→ Assigned task: In the material below, find the line containing "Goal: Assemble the" and the line containing "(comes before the". Output those two lines and all lines between them exactly, without pictures.

The input Block Start

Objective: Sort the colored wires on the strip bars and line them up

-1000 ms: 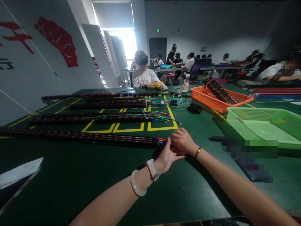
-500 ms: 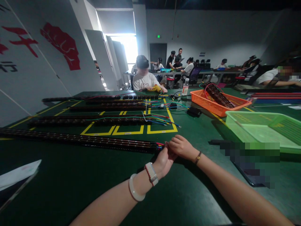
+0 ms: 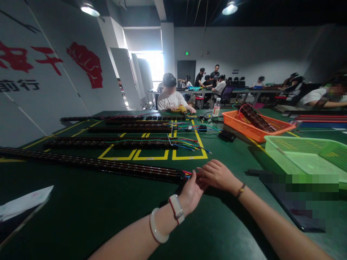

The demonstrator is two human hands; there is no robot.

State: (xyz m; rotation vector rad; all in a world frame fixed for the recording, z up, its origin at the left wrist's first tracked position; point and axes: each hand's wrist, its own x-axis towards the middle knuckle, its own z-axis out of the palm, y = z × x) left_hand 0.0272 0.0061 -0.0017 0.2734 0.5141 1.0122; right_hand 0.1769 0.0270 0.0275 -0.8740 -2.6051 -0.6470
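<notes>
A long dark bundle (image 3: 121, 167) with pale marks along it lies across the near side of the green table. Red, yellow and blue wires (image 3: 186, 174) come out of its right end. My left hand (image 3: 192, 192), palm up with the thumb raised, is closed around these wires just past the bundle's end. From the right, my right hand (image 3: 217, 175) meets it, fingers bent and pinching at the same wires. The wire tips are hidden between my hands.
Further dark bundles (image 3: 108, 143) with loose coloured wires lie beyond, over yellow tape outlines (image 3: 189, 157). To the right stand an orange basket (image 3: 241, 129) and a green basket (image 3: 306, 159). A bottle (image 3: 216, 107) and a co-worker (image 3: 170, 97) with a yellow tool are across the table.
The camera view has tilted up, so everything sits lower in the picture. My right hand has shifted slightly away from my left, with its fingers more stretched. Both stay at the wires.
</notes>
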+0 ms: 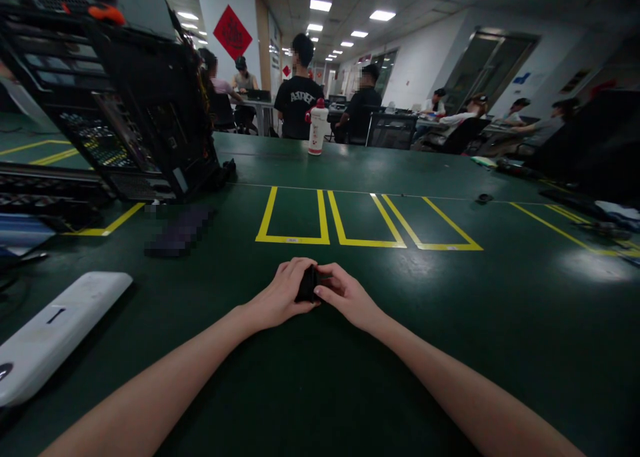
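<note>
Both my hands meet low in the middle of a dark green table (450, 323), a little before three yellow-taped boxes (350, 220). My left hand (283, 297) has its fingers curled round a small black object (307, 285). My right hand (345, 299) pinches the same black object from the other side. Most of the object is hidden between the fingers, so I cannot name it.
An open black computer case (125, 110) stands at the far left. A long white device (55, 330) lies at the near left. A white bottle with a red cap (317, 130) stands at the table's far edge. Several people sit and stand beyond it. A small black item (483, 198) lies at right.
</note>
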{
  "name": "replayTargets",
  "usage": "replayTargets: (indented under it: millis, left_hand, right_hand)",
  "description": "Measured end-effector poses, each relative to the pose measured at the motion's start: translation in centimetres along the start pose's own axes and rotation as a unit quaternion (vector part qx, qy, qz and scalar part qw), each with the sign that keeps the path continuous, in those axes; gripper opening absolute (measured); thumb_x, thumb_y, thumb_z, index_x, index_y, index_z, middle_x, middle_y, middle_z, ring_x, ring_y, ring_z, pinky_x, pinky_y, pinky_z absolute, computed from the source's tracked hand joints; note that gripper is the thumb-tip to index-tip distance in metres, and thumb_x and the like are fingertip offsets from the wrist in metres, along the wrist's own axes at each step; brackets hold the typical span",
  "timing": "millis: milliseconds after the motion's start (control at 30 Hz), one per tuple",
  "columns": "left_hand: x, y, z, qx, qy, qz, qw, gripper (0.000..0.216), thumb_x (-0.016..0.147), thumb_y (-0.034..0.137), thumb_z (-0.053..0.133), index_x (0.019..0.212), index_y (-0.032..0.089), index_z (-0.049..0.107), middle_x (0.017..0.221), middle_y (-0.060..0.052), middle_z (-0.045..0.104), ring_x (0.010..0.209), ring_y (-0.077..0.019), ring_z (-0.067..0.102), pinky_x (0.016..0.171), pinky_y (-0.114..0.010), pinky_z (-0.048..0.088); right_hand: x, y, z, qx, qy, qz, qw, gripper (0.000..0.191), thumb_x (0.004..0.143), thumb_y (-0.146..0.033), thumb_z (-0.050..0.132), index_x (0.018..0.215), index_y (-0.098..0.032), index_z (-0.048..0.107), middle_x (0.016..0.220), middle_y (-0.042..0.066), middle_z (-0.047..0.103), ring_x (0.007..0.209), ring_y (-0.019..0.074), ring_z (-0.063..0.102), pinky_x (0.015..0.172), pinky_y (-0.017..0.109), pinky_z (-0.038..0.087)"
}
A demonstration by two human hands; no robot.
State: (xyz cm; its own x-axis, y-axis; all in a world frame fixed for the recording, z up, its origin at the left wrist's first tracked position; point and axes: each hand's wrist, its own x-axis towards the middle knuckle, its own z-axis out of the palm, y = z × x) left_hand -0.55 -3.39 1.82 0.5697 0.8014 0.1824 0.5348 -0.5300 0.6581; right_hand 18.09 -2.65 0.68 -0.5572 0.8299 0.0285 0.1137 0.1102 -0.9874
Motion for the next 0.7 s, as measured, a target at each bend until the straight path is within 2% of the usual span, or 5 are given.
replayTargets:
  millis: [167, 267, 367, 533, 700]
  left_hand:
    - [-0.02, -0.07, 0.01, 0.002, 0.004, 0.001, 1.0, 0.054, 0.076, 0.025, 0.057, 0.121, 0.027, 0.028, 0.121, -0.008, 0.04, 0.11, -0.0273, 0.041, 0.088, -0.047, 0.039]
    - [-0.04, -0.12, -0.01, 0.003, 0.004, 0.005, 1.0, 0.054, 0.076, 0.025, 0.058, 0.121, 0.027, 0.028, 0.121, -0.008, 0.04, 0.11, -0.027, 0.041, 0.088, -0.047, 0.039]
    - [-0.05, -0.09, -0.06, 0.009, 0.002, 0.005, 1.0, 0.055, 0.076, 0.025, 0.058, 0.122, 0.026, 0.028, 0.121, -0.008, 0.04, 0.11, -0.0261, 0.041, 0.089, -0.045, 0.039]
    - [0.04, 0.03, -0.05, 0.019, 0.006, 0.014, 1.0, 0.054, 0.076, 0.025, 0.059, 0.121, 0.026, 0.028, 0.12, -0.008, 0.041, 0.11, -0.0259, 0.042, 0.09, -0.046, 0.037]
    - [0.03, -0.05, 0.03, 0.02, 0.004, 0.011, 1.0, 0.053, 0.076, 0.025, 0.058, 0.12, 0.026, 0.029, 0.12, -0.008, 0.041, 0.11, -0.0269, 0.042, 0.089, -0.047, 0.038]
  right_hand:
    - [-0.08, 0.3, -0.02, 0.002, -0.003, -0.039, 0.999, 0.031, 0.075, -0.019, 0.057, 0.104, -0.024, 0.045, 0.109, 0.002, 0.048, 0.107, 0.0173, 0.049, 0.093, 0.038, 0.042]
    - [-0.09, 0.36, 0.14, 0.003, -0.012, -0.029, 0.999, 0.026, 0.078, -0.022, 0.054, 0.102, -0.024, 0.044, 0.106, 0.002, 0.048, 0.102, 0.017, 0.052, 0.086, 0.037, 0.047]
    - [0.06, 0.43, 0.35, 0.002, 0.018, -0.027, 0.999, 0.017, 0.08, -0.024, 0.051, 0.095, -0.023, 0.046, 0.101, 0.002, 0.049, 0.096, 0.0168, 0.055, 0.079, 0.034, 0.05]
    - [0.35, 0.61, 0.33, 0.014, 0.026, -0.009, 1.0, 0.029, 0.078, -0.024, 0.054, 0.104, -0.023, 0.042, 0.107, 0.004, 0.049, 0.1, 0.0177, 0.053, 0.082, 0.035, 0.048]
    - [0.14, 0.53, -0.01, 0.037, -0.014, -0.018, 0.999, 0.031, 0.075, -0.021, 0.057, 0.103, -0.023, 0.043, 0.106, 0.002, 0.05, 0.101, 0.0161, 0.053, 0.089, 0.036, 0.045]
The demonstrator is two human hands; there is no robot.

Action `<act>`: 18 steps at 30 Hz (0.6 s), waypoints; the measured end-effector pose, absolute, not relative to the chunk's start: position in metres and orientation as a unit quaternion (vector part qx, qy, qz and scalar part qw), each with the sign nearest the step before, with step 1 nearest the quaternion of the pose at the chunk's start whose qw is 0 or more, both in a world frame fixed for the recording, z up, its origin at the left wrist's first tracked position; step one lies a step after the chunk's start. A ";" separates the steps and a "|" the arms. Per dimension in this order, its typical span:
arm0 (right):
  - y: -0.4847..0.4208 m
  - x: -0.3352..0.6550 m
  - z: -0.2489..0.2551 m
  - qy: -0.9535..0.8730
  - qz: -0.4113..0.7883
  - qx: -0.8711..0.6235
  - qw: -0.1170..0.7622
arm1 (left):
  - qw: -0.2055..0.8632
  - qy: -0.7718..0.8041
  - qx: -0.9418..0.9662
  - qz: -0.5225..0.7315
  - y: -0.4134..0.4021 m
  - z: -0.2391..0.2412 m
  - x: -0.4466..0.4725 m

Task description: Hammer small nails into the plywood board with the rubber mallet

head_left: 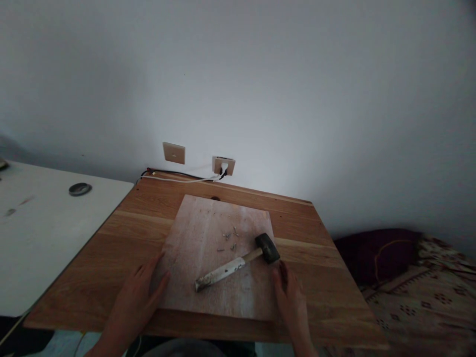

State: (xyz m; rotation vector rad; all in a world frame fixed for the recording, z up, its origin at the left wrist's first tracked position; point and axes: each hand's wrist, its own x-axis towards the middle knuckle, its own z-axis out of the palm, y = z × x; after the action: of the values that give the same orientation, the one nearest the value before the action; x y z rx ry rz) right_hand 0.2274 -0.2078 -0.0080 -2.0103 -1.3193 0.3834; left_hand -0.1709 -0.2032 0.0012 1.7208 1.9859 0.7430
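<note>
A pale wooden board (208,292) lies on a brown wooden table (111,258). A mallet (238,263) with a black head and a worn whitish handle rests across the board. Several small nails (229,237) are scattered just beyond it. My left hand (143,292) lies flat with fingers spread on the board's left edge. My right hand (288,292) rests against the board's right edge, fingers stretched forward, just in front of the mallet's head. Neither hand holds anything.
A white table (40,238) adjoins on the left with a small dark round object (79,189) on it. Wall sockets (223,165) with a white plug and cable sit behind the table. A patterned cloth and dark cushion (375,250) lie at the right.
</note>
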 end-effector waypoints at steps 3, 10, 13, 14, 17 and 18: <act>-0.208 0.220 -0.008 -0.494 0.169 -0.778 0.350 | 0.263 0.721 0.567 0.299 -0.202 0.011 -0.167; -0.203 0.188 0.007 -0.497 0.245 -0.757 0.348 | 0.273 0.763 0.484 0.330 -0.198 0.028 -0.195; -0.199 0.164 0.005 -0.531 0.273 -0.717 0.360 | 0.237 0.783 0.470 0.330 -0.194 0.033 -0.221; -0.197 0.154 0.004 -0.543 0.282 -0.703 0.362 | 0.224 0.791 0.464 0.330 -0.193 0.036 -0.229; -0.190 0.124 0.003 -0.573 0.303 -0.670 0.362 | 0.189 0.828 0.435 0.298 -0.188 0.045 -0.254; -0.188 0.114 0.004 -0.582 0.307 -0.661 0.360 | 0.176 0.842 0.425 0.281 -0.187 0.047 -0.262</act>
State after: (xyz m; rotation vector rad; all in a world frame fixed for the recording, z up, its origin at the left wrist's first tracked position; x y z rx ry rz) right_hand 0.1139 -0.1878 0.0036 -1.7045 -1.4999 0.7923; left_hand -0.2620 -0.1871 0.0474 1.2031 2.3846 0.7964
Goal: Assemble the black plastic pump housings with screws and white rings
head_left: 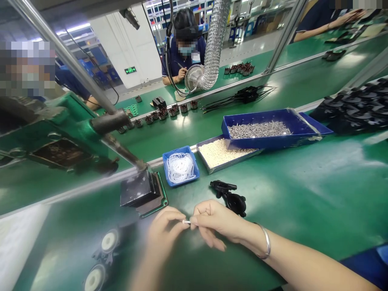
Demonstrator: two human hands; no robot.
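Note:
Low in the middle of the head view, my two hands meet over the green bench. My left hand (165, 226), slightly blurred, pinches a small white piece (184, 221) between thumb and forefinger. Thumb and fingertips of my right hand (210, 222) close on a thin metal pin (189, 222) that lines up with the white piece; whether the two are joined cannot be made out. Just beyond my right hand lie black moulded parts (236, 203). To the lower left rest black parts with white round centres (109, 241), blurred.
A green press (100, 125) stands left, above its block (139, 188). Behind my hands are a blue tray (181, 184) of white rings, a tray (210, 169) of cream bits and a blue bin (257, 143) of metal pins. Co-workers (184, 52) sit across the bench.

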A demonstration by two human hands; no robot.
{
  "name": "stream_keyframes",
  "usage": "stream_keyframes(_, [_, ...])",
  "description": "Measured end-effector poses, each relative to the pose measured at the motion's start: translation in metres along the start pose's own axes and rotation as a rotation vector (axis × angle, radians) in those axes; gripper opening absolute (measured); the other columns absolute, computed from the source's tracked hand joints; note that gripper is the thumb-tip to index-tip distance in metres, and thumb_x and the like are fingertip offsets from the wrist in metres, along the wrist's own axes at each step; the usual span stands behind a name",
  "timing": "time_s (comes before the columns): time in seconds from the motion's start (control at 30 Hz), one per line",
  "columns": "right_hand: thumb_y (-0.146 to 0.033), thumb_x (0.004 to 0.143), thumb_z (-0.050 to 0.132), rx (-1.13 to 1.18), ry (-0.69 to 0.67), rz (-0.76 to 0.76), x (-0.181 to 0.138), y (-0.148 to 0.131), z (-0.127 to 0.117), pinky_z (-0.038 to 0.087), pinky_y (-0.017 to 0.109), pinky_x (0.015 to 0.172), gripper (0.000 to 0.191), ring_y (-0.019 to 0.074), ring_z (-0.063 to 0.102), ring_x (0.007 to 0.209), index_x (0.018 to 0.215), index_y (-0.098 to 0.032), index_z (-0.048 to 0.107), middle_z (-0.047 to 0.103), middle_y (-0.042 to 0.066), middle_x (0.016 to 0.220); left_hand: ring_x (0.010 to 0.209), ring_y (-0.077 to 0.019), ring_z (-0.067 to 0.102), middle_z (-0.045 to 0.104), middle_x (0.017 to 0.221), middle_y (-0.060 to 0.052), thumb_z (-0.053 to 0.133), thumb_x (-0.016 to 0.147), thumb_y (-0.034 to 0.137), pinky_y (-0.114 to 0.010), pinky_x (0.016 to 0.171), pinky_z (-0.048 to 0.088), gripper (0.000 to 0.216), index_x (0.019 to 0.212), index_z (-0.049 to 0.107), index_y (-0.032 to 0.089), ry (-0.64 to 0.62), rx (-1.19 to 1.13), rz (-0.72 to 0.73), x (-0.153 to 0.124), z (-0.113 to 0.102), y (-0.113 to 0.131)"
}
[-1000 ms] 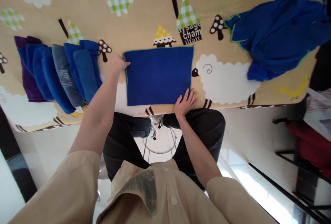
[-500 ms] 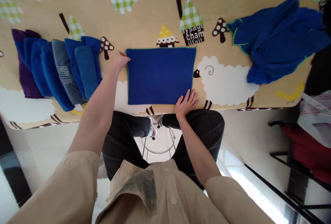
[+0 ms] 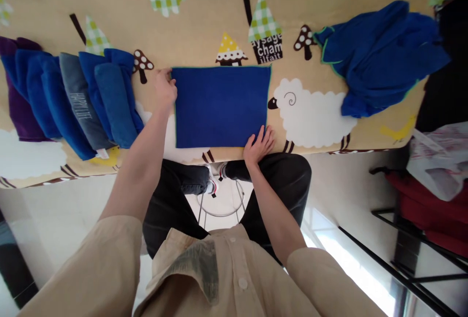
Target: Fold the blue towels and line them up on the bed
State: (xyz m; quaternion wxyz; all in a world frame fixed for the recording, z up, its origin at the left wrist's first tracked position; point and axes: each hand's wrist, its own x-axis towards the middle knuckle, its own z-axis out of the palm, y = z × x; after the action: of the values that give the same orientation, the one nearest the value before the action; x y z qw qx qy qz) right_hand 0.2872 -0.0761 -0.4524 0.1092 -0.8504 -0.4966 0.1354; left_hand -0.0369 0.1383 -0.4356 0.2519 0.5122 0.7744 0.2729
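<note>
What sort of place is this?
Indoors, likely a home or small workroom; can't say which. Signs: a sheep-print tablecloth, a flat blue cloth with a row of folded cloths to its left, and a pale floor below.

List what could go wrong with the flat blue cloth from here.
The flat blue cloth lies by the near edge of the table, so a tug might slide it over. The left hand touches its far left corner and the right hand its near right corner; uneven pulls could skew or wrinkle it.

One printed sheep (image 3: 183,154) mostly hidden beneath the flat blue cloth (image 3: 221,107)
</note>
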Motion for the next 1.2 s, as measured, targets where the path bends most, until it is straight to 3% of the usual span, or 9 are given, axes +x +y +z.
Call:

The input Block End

→ Result of the exercise:
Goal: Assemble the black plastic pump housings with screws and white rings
head_left: 
Demonstrator: two human hands; no robot.
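Note:
Low in the middle of the head view, my two hands meet over the green bench. My left hand (165, 226), slightly blurred, pinches a small white piece (184, 221) between thumb and forefinger. Thumb and fingertips of my right hand (210, 222) close on a thin metal pin (189, 222) that lines up with the white piece; whether the two are joined cannot be made out. Just beyond my right hand lie black moulded parts (236, 203). To the lower left rest black parts with white round centres (109, 241), blurred.
A green press (100, 125) stands left, above its block (139, 188). Behind my hands are a blue tray (181, 184) of white rings, a tray (210, 169) of cream bits and a blue bin (257, 143) of metal pins. Co-workers (184, 52) sit across the bench.
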
A demonstration by two human hands; no robot.
{
  "name": "stream_keyframes",
  "usage": "stream_keyframes(_, [_, ...])",
  "description": "Measured end-effector poses, each relative to the pose measured at the motion's start: translation in metres along the start pose's own axes and rotation as a rotation vector (axis × angle, radians) in those axes; gripper opening absolute (measured); the other columns absolute, computed from the source's tracked hand joints; note that gripper is the thumb-tip to index-tip distance in metres, and thumb_x and the like are fingertip offsets from the wrist in metres, along the wrist's own axes at each step; the usual span stands behind a name",
  "timing": "time_s (comes before the columns): time in seconds from the motion's start (control at 30 Hz), one per line",

The exercise is complete as it stands.